A recent study demonstrated that the use of proton pump inhibitors to manage gastric acidity levels in horses with ulcers, reduces the absorption of calcium as is the case in humans. The same study showed that traditional sources of calcium such as limestone flour were more negatively impacted than those with higher mineral bio-availability. Reduced calcium absorption is of concern for any animal but particularly in flat-racing where immature 2- and 3-year olds have an already elevated requirement for calcium. Trainers are increasingly aware of this issue due to the high incidence of ulcers in horses in training and are looking for ways to increase calcium intake in their horses. The abundance of calcium in Ahiflower seed makes it an obvious choice to meet this need and its omega 3 content would have an additional benefit for the particular issue of Equine Gastric Glandular Disease (EGGD), a form of gastric issue which is increasingly being described as an inflammatory disease rather than an ulcerative condition.
The high level of cereals in compound feeds produced for horses in training and the use of soya or rapeseed oil to supply additional energy mean the typical racehorse’s diet is high in Omega 6 and low in Omega 3 which is clearly not conducive to optimizing health and performance in an elite athlete. The inclusion of Ahiflower would therefore address two key nutritional issues for horses in training but also helps racing in its quest to be sustainable as described in the British Horseracing Association’s preliminary report, by offering a regeneratively farmed source of nutrition for racehorses.
Relief for forward-looking brands and formulators
As an uncertain 2023-2024 Peruvian anchovy harvest nears, and recognizing as GOED’s leadership has that algal and GMO crop EPA/DHA sources “…cannot come close to compensating for the shortage in anchovy oil supply,” Ahiflower products can provide relief to forward-looking brands and co-manufacturers.

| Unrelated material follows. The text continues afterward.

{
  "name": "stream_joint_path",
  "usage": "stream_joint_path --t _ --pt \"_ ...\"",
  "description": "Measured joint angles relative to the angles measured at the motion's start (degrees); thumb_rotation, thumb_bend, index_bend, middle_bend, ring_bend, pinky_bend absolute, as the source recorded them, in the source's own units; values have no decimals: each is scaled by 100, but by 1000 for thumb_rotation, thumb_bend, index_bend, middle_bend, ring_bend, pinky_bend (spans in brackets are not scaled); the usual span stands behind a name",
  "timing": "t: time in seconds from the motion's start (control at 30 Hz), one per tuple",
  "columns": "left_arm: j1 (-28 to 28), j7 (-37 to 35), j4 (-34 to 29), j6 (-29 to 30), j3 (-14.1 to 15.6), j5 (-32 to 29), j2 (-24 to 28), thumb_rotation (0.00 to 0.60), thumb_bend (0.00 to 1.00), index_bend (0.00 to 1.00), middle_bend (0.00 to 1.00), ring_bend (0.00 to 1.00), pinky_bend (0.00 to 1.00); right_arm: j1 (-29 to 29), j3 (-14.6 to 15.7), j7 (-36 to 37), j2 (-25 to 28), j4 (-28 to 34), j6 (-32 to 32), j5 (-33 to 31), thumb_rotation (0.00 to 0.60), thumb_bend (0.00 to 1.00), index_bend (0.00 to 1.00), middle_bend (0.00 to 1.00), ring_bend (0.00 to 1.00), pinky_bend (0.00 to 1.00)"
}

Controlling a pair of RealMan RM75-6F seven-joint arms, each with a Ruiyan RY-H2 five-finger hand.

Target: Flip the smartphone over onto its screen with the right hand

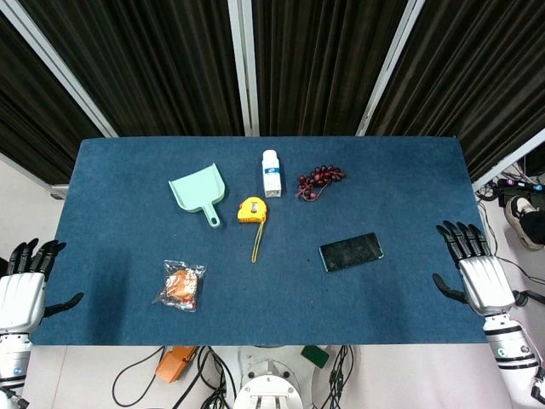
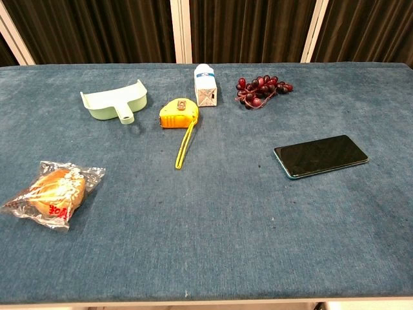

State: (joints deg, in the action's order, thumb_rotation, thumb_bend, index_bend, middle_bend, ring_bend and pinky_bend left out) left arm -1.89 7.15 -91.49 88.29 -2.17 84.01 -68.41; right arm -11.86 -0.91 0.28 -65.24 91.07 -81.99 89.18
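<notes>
The smartphone (image 1: 351, 252) (image 2: 321, 155) is a dark slab lying flat on the blue table, right of centre, its glossy black face up. My right hand (image 1: 477, 275) hovers at the table's right edge, fingers spread and holding nothing, a good distance right of the phone. At the left edge my left hand (image 1: 24, 285) is likewise spread and holds nothing. Neither hand appears in the chest view.
On the blue table (image 1: 128, 239) lie a mint dustpan (image 1: 199, 192), a yellow tape measure (image 1: 251, 210) with its tape pulled out, a white bottle (image 1: 271, 173), a bunch of dark red grapes (image 1: 318, 181) and a wrapped snack (image 1: 180, 285).
</notes>
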Motion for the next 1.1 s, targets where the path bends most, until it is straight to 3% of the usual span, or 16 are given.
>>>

Ahiflower oil and seed products, including Ahiflower+DHA algal oil and powder, offer exactly the combination of stable pricing, more than 2x higher total Omega 3 content vs standard fish oil, a fully derisked supply chain, and a regenerative (not GMO) farmed supply chain with full lot traceability that consumers are seeking. Innovative early industry adopters in animal and pet feed/supplements are starting to flock to it. Ahiflower products are available at scale today and help brands that have relied on fish oil to sidestep entirely its supply chain uncertainty and increasingly questionable sustainability. They are embracing Ahiflower products because the backing science and readily visible benefits of using Ahiflower products in horses, dogs, and poultry make it the better value proposition. They’re not looking back.
 Author’s personal communication.
 Author’s personal communication.
 Author’s personal communication.
 El-Zenary A (2023), Comparison of Ahiflower oil containing stearidonic acid to a high-alpha-linolenic acid flaxseed oil at two dietary levels on Omega 3 enrichment of egg yolk and tissues in laying hens. J Lipids 2023; 1-17. DOI: 10.1002/lipd.12370
 Author’s personal communication based on pre-publication findings
 Sykes BW, Hewetson M, Hepburn RJ, Luthersson N, Tamzali Y. European College of Equine Internal Medicine Consensus Statement--Equine Gastric Ulcer Syndrome in Adult Horses. J Vet Intern Med. 2015 Sep-Oct;29(5):1288-99. doi: 10.1111/jvim.13578. PMID: 26340142; PMCID: PMC4858038.
 Pagan J, Petroski-Rose L, Mann A, Hauss A. Omeprazole Reduces Calcium Digestibility in Thoroughbred Horses, Journal of Equine Veterinary Science, Volume 86, 2020, 102851, ISSN 0737-0806, https://doi.org/10.1016/j.jevs.2019.102851.
 Rendle, D. BEVA Congress 2023 Non-responder: glandular ulcers.